SOURCE RECORDS Block Start
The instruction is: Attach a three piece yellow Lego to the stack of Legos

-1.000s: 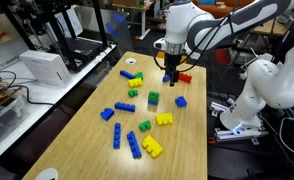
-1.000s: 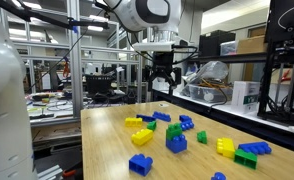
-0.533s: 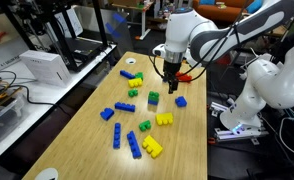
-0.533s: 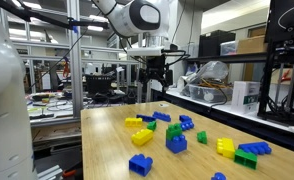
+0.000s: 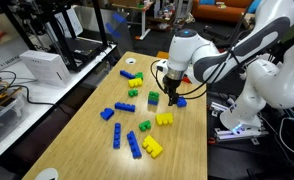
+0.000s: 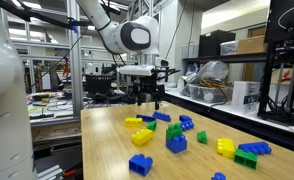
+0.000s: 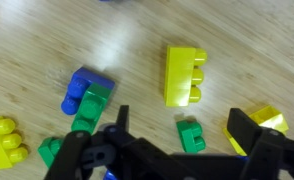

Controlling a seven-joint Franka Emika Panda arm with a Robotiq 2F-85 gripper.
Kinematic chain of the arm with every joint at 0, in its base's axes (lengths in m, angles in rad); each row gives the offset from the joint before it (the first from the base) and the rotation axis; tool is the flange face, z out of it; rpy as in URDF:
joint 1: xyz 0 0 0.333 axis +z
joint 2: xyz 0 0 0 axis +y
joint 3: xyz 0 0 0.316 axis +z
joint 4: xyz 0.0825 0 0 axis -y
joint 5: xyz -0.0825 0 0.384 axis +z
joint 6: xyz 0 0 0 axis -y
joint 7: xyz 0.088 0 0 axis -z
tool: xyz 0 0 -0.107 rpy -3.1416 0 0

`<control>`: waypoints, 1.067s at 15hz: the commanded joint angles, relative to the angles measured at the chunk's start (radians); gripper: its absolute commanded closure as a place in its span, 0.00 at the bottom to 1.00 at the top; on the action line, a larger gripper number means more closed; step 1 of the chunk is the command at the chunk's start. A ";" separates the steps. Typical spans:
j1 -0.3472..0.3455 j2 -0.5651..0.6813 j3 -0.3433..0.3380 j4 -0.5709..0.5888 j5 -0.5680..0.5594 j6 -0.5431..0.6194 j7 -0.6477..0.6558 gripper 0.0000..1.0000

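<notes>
The wooden counter (image 5: 82, 135) carries loose bricks spread well apart, so we judge that each can be picked up singly. The Panda arm (image 5: 192, 50) reaches over it and holds the gripper (image 7: 179, 118) pointing down, above the bricks. Its jaws stand wide with nothing gripped, an opening we read as readiness to straddle a brick. The stack of Legos (image 5: 153, 99), green and upright, stands just beside the gripper in an exterior view, free on the counter as the receiving base. The three piece yellow Lego (image 7: 185, 75) lies on the counter just ahead of the open jaws in the wrist view, apart from its neighbours and not yet grasped. A small green brick (image 7: 191, 134) lies nearer, between the two jaws, and we judge that it may hinder a descent.
</notes>
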 commanded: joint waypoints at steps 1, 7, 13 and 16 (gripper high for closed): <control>0.013 0.079 0.009 -0.043 0.022 0.145 -0.028 0.00; 0.031 0.242 0.043 -0.026 0.023 0.303 -0.033 0.00; 0.016 0.339 0.083 -0.001 0.010 0.374 -0.035 0.00; 0.008 0.366 0.091 0.021 0.007 0.382 -0.032 0.00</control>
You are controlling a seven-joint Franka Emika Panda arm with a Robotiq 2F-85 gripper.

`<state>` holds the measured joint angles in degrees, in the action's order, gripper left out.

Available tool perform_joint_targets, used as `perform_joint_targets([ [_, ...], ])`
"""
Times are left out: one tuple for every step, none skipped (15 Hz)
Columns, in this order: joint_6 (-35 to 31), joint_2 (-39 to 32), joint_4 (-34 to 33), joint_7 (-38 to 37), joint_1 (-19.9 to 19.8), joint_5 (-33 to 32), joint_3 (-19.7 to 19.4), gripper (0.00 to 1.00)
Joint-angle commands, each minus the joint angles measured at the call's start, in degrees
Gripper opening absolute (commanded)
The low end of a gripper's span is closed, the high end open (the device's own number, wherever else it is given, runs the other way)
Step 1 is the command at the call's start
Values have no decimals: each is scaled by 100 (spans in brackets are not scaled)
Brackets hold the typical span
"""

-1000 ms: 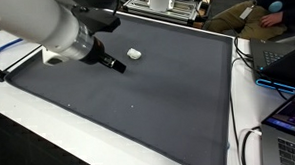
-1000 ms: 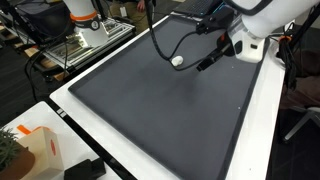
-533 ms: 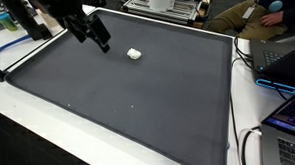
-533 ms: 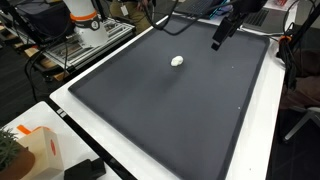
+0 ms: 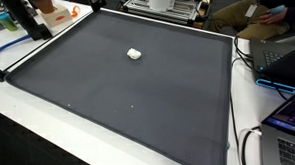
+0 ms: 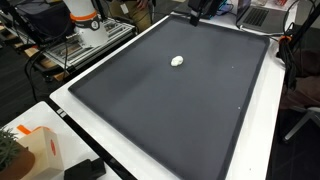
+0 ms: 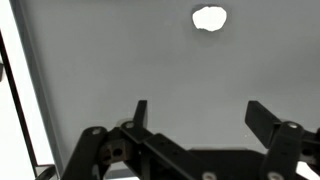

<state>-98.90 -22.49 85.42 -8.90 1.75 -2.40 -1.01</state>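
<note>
Fingers [image 7: 262,120] of gripper [image 7: 197,110]: two black, angular prongs, spread wide apart, gripping nothing. White lump [image 7: 209,17]: small, rounded, smooth-edged; lies on mat [image 5: 139,108], well apart from gripper. Mat: dark grey, matte, flat, rectangular, white-bordered.

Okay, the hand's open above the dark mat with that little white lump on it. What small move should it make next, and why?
Probably shift the hand toward the white lump before lowering. In the wrist view the jaws stand open with nothing between them. The lump lies alone on the mat, well ahead of the hand near that view's top edge, so it is not yet lined up for a grasp.
</note>
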Motion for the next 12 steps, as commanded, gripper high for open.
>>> perform_joint_targets([
  [-4, 49, 57, 3, -2, -4, 3, 100],
  [-25, 56, 89, 3, -1, -6, 3, 100],
  [-51, 55, 115, 3, 0, -7, 3, 100],
  [-71, 55, 144, 4, 0, -8, 3, 100],
  [-77, 55, 161, 4, 0, -9, 3, 100],
  [74, 217, 256, 25, 10, 28, 27, 100],
  [190, 504, 530, -97, 42, 72, 41, 100],
  [367, 780, 786, -62, 45, 155, 82, 100],
  [635, 1160, 1156, -82, 47, 318, 129, 100],
  [889, 1317, 1274, -136, 52, 438, 149, 100],
  [1117, 1552, 1492, -225, 54, 595, 172, 100],
  [1293, 1822, 1740, -299, 53, 811, 199, 100],
])
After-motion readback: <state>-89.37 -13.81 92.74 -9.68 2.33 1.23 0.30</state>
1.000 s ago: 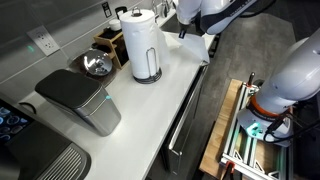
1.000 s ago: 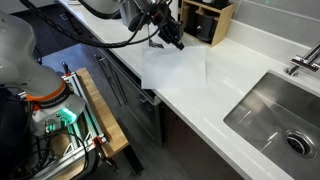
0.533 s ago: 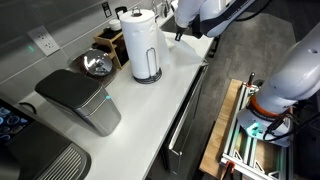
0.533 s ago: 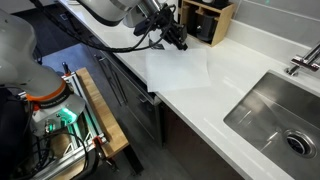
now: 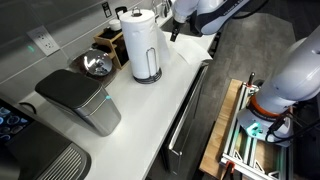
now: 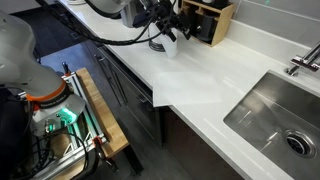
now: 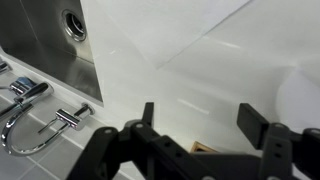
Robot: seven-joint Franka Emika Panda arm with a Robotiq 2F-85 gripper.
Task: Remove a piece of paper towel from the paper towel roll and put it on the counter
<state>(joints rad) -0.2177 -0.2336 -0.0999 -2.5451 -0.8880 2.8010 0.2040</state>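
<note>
The piece of paper towel (image 6: 187,84) lies flat on the white counter (image 6: 245,65), one corner at the front edge. In the wrist view it shows as a faint white sheet (image 7: 150,25) beyond the jaws. My gripper (image 6: 170,33) hangs above the counter, clear of the sheet, and is open with nothing between its fingers (image 7: 262,120). In the wrist view the gripper (image 7: 205,115) looks down on bare counter (image 7: 200,90). The paper towel roll (image 5: 144,47) stands upright on its dark base, just left of the gripper (image 5: 175,30).
A steel sink (image 6: 275,125) with a tap (image 7: 25,95) is set in the counter past the sheet. A wooden organiser (image 6: 210,20) stands at the back. A grey lidded bin (image 5: 80,98) and a metal bowl (image 5: 96,65) sit beyond the roll.
The jaws went from shut on the sheet to open. The sheet dropped and now lies flat on the counter. The gripper lifted away towards the roll.
</note>
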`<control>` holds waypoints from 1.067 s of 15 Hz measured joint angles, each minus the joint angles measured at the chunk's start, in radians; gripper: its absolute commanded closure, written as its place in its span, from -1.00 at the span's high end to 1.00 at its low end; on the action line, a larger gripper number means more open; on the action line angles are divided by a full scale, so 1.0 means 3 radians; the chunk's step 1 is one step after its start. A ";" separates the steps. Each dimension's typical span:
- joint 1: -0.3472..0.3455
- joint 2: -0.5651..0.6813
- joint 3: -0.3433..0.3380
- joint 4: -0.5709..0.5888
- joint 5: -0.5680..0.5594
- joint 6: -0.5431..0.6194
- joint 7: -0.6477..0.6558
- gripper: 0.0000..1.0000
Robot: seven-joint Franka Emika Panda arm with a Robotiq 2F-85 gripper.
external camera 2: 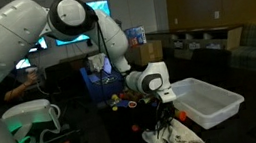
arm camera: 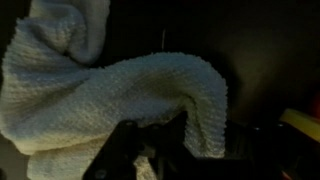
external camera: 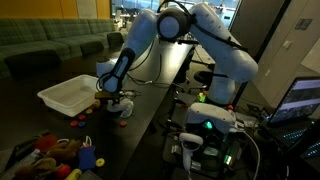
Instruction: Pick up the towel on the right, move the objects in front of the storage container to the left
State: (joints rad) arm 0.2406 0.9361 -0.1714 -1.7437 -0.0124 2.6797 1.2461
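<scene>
The cream towel (arm camera: pixel 90 90) fills the wrist view, its rumpled folds draped between my dark fingers. My gripper (arm camera: pixel 205 135) is shut on the towel. In both exterior views the gripper (external camera: pixel 120 98) (external camera 2: pixel 160 112) hangs low over the dark table, right beside the white storage container (external camera: pixel 68 96) (external camera 2: pixel 209 101), with the towel (external camera: pixel 123 110) (external camera 2: pixel 184 135) bunched under it. Small red and orange objects (external camera: pixel 83 113) (external camera 2: pixel 123 105) lie on the table in front of the container, close to the gripper.
A larger jumble of toys (external camera: pixel 60 155) in blue, brown, red and yellow sits near the table's corner. A yellow item (arm camera: pixel 300 120) shows at the wrist view's right edge. Electronics with green lights (external camera: pixel 210 125) stand by the robot base.
</scene>
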 measured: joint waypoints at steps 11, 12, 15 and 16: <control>0.0111 0.0200 0.0300 0.0477 0.0004 0.0172 -0.0143 -0.92; 0.0111 0.0203 0.0362 0.0499 0.0004 0.0187 -0.0211 -0.92; 0.0117 0.0220 0.0533 0.0570 0.0005 0.0193 -0.0422 -0.92; 0.0124 0.0232 0.0577 0.0595 0.0007 0.0193 -0.0479 -0.92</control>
State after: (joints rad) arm 0.2777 1.0056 0.0017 -1.5651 -0.0103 2.7375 1.1025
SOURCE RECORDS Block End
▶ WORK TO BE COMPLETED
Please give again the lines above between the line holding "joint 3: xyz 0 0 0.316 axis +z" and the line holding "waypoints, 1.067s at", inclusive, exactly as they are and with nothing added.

▶ EXERCISE SOLUTION
joint 3: xyz 0 0 0.316 axis +z
joint 4: xyz 0.0825 0 0 axis -y
joint 5: xyz -0.0825 0 0.384 axis +z
joint 6: xyz 0 0 0 axis -y
joint 7: xyz 0.088 0 0 axis -z
tool: xyz 0 0 -0.107 rpy -3.1416 0 0

`<control>`: waypoints, 1.067s at 15hz: the commanded joint angles, relative to the angles measured at the chunk's start (radians); gripper: its absolute commanded closure as a place in its span, 0.00 at the bottom to 1.00 at the top; on the action line, a larger gripper number means more closed; step 1 of the chunk is the command at the chunk's start. A ";" separates the steps. Typical spans:

The required output is now complete.